Yes the plan to move to a stadium where the Bournemouth training centre is (which they own) away from their leased tiddler are on hold as money was deemed needed for team strengthening.

25,000 would not be a problem filling for Bournemouth in a conurbation of over 250,000. Look how Brighton sell out 32,000 having moved from a 7,000 stadium. Ditto Southampton also selling out 32,000 up from 15,000. Even West Ham getting 55,000 up from 35,000 and Spurs finding 60,000 is too small.

Worth remembering that southern clubs have a dual advantage:

Population and wealth.

BwD has the second lowest average wages in England.
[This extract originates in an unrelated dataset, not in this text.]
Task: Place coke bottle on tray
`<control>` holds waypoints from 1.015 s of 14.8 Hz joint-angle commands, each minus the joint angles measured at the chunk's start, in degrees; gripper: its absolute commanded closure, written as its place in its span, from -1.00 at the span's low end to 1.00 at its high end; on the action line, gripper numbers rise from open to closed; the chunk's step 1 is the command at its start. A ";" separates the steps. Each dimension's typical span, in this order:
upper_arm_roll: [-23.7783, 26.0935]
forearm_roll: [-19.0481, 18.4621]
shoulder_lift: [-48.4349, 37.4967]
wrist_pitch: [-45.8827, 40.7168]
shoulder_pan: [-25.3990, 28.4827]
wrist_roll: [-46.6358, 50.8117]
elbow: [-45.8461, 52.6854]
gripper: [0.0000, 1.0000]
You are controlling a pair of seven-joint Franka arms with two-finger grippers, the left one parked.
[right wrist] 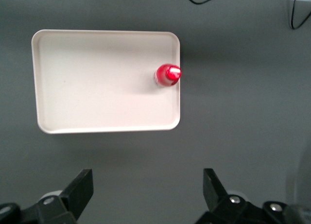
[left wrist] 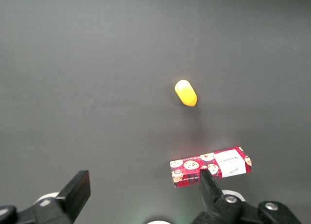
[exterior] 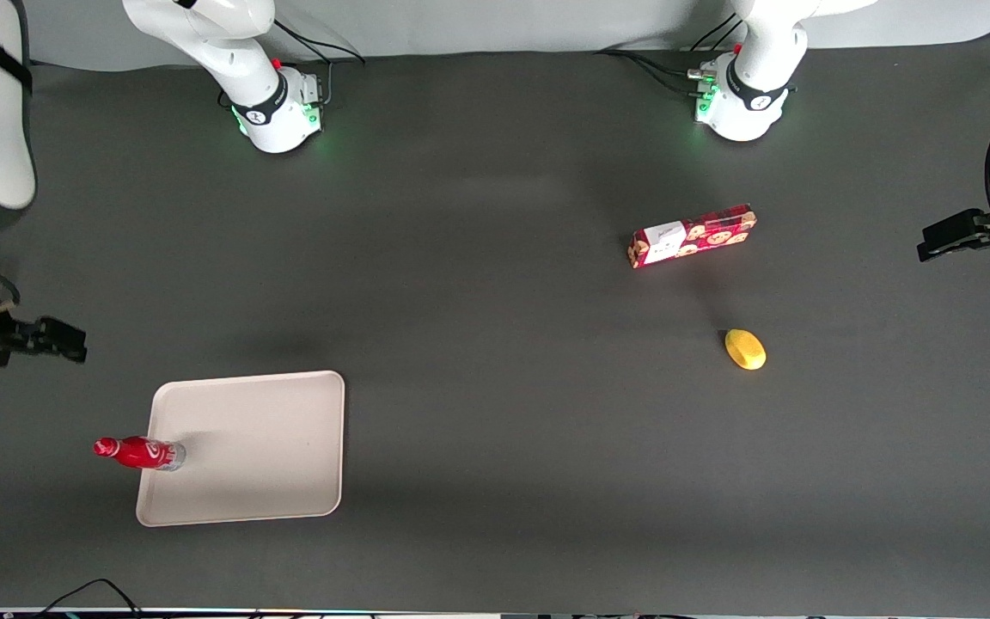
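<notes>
Front view: my end effector (exterior: 52, 337) hangs open and empty at the tabletop (exterior: 495, 413) edge; bottle (exterior: 138, 452) stands on the tray (exterior: 254, 447); cookie box (exterior: 693, 235) and lemon (exterior: 745, 349) lie well apart.

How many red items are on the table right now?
2. The coke bottle stands upright on the tray, at its edge toward the working arm's end. The cookie box lies on the table toward the parked arm's end. The gripper hangs open above, holding nothing.

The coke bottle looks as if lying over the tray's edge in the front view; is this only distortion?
Likely: in the front view the coke bottle leans outward over the tray rim; in the right wrist view it stands upright on the tray, casting a soft shadow. The gripper hangs open, apart.
</notes>
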 commanded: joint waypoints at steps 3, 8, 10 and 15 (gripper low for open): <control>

Average income in Kensington and Chelsea is about five times higher.

North West with 5 Prem and 12 EFL clubs has a population of just over 7 million.

Home Counties and London with 6 Prem and 10 EFL clubs has a population of around 20 million. 

*Counting the promotions from the National League into the numbers of clubs.

 

 

And yet Bournemouth. Brighton and Watford would not be where they are today without the input of wealthy owners. So yes, they are more affluent places than NW towns and there are more people living in those areas with less clubs as competition, but all 3 were drifting and going nowhere before their current owners got involved and propelled them upwards through heavy investment and shrewd management.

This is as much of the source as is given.